Вернувшись к обитому кедром платяному шкафу, начинаю собирать блузки, укладывать их в чемодан, застегивая верхние пуговки и разглаживая здоровой рукой шелк и тонкий хлопок. Сломанный локоть пульсирует, как больной зуб, а под слоем гипса зудит кожа от соленой влаги. Почти целый день потеряла в больнице; не скажу, что накладывать гипс на сломанные члены очень уж долго, только докторам почему-то вздумалось устроить мне осмотр, что называется, «с пристрастием», дабы убедиться в целости всего остального.

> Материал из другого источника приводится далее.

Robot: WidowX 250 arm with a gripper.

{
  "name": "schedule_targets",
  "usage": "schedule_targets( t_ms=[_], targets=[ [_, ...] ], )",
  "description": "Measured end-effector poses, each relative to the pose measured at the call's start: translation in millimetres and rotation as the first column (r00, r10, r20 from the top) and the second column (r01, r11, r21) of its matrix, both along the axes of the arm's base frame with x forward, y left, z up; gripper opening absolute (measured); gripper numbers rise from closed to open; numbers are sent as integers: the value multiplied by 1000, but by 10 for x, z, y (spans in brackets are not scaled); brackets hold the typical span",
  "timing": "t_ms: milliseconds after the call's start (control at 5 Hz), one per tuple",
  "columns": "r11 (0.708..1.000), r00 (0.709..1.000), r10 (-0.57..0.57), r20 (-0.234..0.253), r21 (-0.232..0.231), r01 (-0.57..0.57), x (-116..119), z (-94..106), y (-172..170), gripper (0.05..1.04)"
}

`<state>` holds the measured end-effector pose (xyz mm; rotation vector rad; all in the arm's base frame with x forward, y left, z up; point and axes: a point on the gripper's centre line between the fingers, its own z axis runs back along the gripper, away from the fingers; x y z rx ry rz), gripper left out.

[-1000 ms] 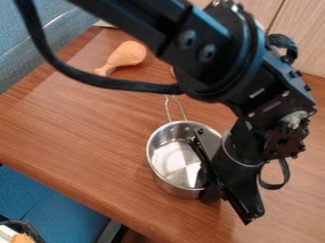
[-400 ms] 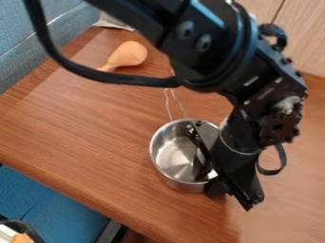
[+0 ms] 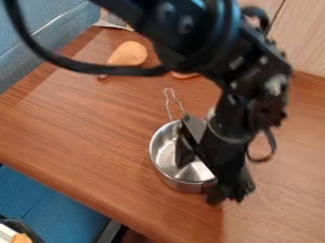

Я несколько раз объясняла, что выбежала из дома и упала на лестнице, сильно ударившись локтем, — и больше ничего. Жан-Батист Шандонне меня и пальцем не тронул. Я спаслась, со мной все в порядке, твердила я, пока мне делали рентген того и рентген сего. В больнице пришлось проторчать до самого вечера, в кабинеты то и дело заглядывали полицейские. У меня забрали всю одежду, и Люси, моя племянница, была вынуждена специально тащиться в больницу, дабы я не оказалась на улице голой. Я так и не поспала.
Тишину резко пронзает телефонный звонок. Беру трубку подведенного к кровати аппарата.
— Доктор Скарпетта, — говорю в трубку; слышу собственный голос и тут же вспоминаю, сколько раз звонок посреди ночи возвещал дурные новости: найден очередной труп. Обычная деловитость, с которой я представляюсь, возбудила в воображении картину, которую до сих пор как-то удавалось избегать: мой изуродованный труп на постели, комната залита кровью, вызывают моего заместителя. Вижу его лицо, когда он рассказывает полицейскому — вероятно, Марино — о том, что меня убили, а теперь самому невезучему придется выехать на место преступления. При моем участии был разработан лучший план на случай катастрофы или стихийного бедствия в любом штате нашей страны. Мы справимся и с авиакатастрофой, и с бомбежкой в Колизее, и с наводнением. Но что предпринять, если роковой выбор судьбы падет на меня? Позаимствовать патологоанатома у соседей? Скажем, пригласить из Вашингтона? Вся сложность в том, что я знакома почти с каждым судмедэкспертом на восточном побережье и очень сочувствую бедняге, которому придется работать с моим мертвым телом. Невероятно тяжело вскрывать тех, кого знал лично. Вот такие мысли стайкой перепуганных птиц порхают в моей голове, а тем временем Люси интересуется по телефону, не нужно ли чего. Заверяю, что у меня все прекрасно (а это уже полная нелепость).
— Да уж куда там, прекрасно, — отвечает она.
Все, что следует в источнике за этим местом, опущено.